The records that appear below are to be restated word for word.
--- START ---
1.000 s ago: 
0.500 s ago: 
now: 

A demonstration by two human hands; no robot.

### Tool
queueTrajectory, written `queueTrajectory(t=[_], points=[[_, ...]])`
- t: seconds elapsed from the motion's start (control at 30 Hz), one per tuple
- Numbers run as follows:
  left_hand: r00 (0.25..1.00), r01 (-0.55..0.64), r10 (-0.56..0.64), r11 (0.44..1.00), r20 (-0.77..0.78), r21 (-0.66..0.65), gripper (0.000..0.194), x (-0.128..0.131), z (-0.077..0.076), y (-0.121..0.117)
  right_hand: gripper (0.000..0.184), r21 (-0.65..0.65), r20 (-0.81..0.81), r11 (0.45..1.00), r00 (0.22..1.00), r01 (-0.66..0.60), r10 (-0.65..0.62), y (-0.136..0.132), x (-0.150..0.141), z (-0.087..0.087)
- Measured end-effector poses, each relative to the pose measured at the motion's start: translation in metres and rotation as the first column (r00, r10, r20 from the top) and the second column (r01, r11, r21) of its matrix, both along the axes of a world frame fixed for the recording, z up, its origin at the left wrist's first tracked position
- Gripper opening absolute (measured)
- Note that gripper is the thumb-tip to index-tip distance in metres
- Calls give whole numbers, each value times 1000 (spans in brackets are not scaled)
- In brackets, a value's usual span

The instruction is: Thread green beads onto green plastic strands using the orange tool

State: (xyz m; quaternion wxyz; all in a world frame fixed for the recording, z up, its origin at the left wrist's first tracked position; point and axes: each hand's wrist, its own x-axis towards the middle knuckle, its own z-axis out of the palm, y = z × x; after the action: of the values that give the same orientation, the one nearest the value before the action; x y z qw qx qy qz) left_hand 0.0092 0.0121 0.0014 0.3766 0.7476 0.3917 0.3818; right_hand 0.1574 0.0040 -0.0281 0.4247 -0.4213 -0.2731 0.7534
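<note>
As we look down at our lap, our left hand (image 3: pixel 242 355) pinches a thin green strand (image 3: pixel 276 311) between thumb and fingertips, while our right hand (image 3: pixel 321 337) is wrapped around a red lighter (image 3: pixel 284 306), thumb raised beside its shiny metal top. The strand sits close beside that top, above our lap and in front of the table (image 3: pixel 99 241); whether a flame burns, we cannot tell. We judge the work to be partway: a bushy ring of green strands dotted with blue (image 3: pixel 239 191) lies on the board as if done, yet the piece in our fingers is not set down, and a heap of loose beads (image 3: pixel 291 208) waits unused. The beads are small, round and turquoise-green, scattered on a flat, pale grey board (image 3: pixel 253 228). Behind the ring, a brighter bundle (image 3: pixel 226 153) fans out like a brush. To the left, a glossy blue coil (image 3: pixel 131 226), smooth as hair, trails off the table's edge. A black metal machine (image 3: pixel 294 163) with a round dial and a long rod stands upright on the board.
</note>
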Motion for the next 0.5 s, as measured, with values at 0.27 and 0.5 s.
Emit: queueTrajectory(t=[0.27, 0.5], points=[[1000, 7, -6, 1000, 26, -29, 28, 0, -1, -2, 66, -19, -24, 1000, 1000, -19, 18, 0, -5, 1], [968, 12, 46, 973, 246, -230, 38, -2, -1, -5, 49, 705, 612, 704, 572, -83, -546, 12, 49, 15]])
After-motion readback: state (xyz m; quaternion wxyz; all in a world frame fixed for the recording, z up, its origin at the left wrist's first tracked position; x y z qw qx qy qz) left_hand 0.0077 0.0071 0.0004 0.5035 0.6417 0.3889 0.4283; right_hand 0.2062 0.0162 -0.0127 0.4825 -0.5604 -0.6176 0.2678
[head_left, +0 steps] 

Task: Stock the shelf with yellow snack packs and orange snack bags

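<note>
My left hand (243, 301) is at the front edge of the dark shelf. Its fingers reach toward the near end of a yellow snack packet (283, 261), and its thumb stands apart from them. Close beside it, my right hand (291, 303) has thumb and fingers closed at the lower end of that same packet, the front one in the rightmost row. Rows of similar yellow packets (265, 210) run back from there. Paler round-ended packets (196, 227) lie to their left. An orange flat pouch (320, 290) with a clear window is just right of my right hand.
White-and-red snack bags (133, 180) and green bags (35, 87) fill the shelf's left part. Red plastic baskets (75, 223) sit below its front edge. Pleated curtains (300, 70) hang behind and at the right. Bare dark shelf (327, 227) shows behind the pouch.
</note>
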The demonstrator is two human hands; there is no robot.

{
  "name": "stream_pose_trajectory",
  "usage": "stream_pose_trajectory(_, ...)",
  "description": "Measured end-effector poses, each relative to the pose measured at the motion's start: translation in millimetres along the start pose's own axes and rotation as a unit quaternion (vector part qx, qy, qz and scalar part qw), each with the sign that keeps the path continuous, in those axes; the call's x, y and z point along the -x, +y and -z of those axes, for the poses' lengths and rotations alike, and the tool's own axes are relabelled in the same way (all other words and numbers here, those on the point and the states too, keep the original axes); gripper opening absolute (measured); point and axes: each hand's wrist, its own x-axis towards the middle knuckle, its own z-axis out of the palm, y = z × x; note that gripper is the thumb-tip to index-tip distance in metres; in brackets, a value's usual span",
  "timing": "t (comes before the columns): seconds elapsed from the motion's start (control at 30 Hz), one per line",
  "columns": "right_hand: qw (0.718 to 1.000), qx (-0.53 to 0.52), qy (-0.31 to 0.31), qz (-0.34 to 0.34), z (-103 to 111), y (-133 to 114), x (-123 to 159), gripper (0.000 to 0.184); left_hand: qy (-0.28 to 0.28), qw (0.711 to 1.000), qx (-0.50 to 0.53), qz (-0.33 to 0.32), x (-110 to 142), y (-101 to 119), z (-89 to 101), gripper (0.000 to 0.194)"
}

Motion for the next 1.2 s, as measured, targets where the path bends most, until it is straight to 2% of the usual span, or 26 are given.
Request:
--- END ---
• FINISHED EXERCISE
1.000 s ago: 
0.500 s ago: 
now: 

A demonstration by two human hands; no robot.

### Tool
queueTrajectory, written `queueTrajectory(t=[_], points=[[_, ...]])`
- t: seconds elapsed from the motion's start (control at 30 Hz), one per tuple
- Numbers run as follows:
  left_hand: r00 (0.25..1.00), r01 (-0.55..0.64), r10 (-0.56..0.64), r11 (0.44..1.00), r20 (-0.77..0.78), r21 (-0.66..0.65), gripper (0.000..0.194), x (-0.128..0.131), z (-0.077..0.076), y (-0.121..0.117)
  right_hand: gripper (0.000..0.184), r21 (-0.65..0.65), r20 (-0.81..0.81), r11 (0.45..1.00), r00 (0.22..1.00), r01 (-0.66..0.60), r10 (-0.65..0.62), y (-0.136..0.132), x (-0.150..0.141), z (-0.087..0.087)
- Measured end-effector poses, each relative to the pose measured at the motion's start: translation in metres and rotation as the first column (r00, r10, r20 from the top) and the second column (r01, r11, r21) of its matrix, both along the axes of a world frame fixed for the recording, z up, its origin at the left wrist's first tracked position
- Gripper opening absolute (measured)
- Note that gripper is the thumb-tip to index-tip distance in metres
- Calls give whole numbers, each value times 1000 (spans in brackets are not scaled)
- In brackets, a value's usual span

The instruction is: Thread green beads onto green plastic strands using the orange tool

State: (xyz m; quaternion wxyz; all in a world frame fixed for the recording, z up, its origin at the left wrist's first tracked position; point and axes: each hand's wrist, its own x-axis towards the middle knuckle, its own z-axis out of the palm, y = z × x; after the action: of the values that give the same orientation, the one nearest the value before the action; x y z qw qx qy qz) left_hand 0.0092 0.0121 0.0014 0.3766 0.7476 0.3917 0.3818; right_hand 0.1574 0.0040 -0.0281 0.4247 -0.4213 -0.2731 0.7534
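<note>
As we look down at our lap, our left hand (image 3: pixel 242 355) pinches a thin green strand (image 3: pixel 276 311) between thumb and fingertips, while our right hand (image 3: pixel 321 337) is wrapped around a red lighter (image 3: pixel 284 306), thumb raised beside its shiny metal top. The strand sits close beside that top, above our lap and in front of the table (image 3: pixel 99 241); whether a flame burns, we cannot tell. We judge the work to be partway: a bushy ring of green strands dotted with blue (image 3: pixel 239 191) lies on the board as if done, yet the piece in our fingers is not set down, and a heap of loose beads (image 3: pixel 291 208) waits unused. The beads are small, round and turquoise-green, scattered on a flat, pale grey board (image 3: pixel 253 228). Behind the ring, a brighter bundle (image 3: pixel 226 153) fans out like a brush. To the left, a glossy blue coil (image 3: pixel 131 226), smooth as hair, trails off the table's edge. A black metal machine (image 3: pixel 294 163) with a round dial and a long rod stands upright on the board.
</note>
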Motion for the next 0.5 s, as measured, with values at 0.27 and 0.5 s.
Emit: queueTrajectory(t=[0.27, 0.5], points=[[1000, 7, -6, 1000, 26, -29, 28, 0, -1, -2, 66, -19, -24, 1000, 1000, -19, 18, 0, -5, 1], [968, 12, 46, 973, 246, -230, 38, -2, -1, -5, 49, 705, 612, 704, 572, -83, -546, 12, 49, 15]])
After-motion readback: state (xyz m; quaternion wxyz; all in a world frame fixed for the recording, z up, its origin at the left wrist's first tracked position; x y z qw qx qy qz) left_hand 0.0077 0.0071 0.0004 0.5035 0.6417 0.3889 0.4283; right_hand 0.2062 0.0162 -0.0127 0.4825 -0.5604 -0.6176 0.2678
[head_left, +0 steps] 

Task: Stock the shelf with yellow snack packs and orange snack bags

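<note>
My left hand (243, 301) is at the front edge of the dark shelf. Its fingers reach toward the near end of a yellow snack packet (283, 261), and its thumb stands apart from them. Close beside it, my right hand (291, 303) has thumb and fingers closed at the lower end of that same packet, the front one in the rightmost row. Rows of similar yellow packets (265, 210) run back from there. Paler round-ended packets (196, 227) lie to their left. An orange flat pouch (320, 290) with a clear window is just right of my right hand.
White-and-red snack bags (133, 180) and green bags (35, 87) fill the shelf's left part. Red plastic baskets (75, 223) sit below its front edge. Pleated curtains (300, 70) hang behind and at the right. Bare dark shelf (327, 227) shows behind the pouch.
</note>
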The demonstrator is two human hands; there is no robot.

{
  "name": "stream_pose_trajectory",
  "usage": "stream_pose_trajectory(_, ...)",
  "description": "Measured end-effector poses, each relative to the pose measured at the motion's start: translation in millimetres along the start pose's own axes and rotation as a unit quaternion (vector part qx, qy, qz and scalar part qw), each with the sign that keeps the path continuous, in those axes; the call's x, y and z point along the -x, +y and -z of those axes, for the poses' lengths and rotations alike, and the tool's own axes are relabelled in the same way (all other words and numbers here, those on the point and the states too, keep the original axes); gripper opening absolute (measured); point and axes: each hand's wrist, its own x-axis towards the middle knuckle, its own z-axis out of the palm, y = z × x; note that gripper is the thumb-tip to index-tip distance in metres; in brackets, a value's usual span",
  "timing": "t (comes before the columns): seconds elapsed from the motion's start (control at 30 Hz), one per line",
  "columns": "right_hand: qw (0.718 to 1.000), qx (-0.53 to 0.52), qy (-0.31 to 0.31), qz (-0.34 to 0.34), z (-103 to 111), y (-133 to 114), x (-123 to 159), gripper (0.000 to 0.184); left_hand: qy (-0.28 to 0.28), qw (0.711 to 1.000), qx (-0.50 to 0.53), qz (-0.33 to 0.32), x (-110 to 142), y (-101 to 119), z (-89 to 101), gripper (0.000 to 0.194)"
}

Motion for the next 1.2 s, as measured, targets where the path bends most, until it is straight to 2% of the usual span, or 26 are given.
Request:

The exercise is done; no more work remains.